Oftentimes life feels more like a dream, where we don’t remember the beginning, we just sort of turn up in the middle of what’s going on.

And that’s fine. Chaos is expected. We can’t be so naive to assume that everything we experience will have clean and clear delineations.

However, for the sake of our own sanities, we should regularly participate in activities that have a clear starting, halfway and finishing point. We can’t merely live in one long middle, otherwise we’re going to feel agitated and dissatisfied all the time. Our brains need that sense of accomplishment and closure through contained experiences to serve as anchors amidst the uncertain of life.

Control may be an illusion, but establishing a real sense of structure is something we can take responsibility for to preserve our wellbeing.

I hate to blame the pandemic for yet another negative trend in human behavior, but this one is spot on. Covid was a sudden and unprecedented disruption that locked us all into an extended period of uncertainty.

For three years, there was no definitive end in sight. Everything was postponed or cancelled, and the sense of completion that came from that experience was lost.

It’s like all of us were stuck in one long middle. It’s no wonder depression was at a record high. What’s more, the absence of clear boundaries between work and personal time drove us all batshit crazy.
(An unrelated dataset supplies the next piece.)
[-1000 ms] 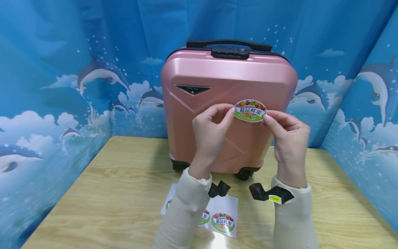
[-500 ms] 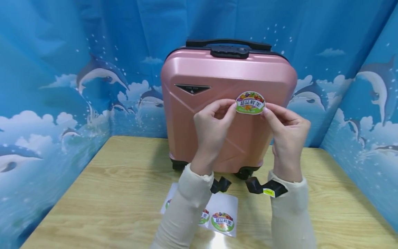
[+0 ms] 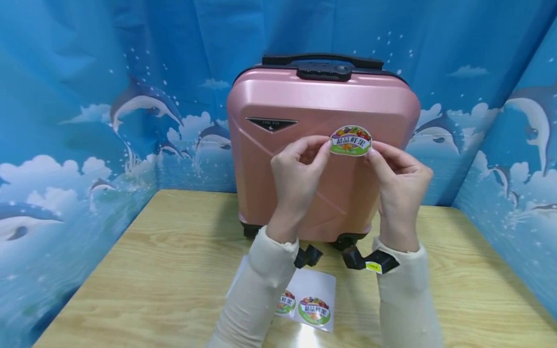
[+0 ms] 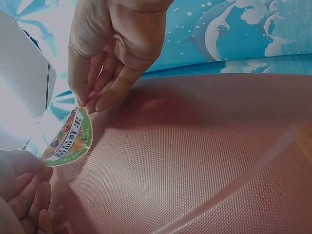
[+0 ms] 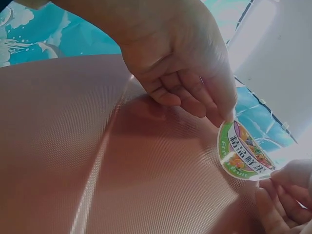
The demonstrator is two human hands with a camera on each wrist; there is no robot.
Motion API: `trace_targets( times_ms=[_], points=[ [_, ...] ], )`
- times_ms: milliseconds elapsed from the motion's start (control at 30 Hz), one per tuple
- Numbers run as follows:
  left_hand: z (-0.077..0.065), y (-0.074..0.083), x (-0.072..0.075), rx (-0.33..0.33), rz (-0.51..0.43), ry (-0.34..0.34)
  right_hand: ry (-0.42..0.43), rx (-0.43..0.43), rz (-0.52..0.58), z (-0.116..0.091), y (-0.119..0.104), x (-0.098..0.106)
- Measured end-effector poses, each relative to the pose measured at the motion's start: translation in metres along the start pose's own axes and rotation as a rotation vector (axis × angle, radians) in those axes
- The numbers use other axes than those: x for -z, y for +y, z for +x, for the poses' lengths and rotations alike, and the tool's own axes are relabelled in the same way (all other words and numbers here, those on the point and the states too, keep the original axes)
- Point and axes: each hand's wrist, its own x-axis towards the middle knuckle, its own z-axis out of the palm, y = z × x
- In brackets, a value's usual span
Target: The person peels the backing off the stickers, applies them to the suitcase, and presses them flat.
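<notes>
Oval sticker (image 3: pixel 350 140) — pinched at opposite ends by the left hand (image 3: pixel 298 176) and right hand (image 3: pixel 400 183) — lies lengthwise between both grips, neither nearer, the suitcase (image 3: pixel 341 195) just beyond.

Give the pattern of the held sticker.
The sticker: colourful fruit on top, dark lettering on white, green below; clearest in the head view.

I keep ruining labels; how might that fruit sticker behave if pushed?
The sticker is probably floppy, since it looks thin. Pinched by the left hand and right hand only at opposite ends, it may buckle between them.
</notes>
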Motion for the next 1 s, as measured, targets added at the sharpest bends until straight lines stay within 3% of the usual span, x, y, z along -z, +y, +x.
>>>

Without a clear distinction between when one phase ends and another began, life was just middle, middle, middle.

I noticed this pattern within the first few months of lockdown, and I remember thinking to myself, wow, this sucks, and I better get out in front of it before it swallows me whole. That’s exactly why I over corrected with projects and hobbies and activities that marked accomplishments and created moments of closure.

In my pandemic experience, I set a schedule that involved lots of doable, satisfying endeavors that connected me with myself, with others and with the world. In the absence of traditional milestones, I knew I had to do whatever I could to check the boxes of beginning, middle and end.

And it really worked. I had plenty of moments of loneliness and frustration and restlessness. But I still made it out alive, psychologically speaking.

What would mark accomplishments and create moments of closure for you this week?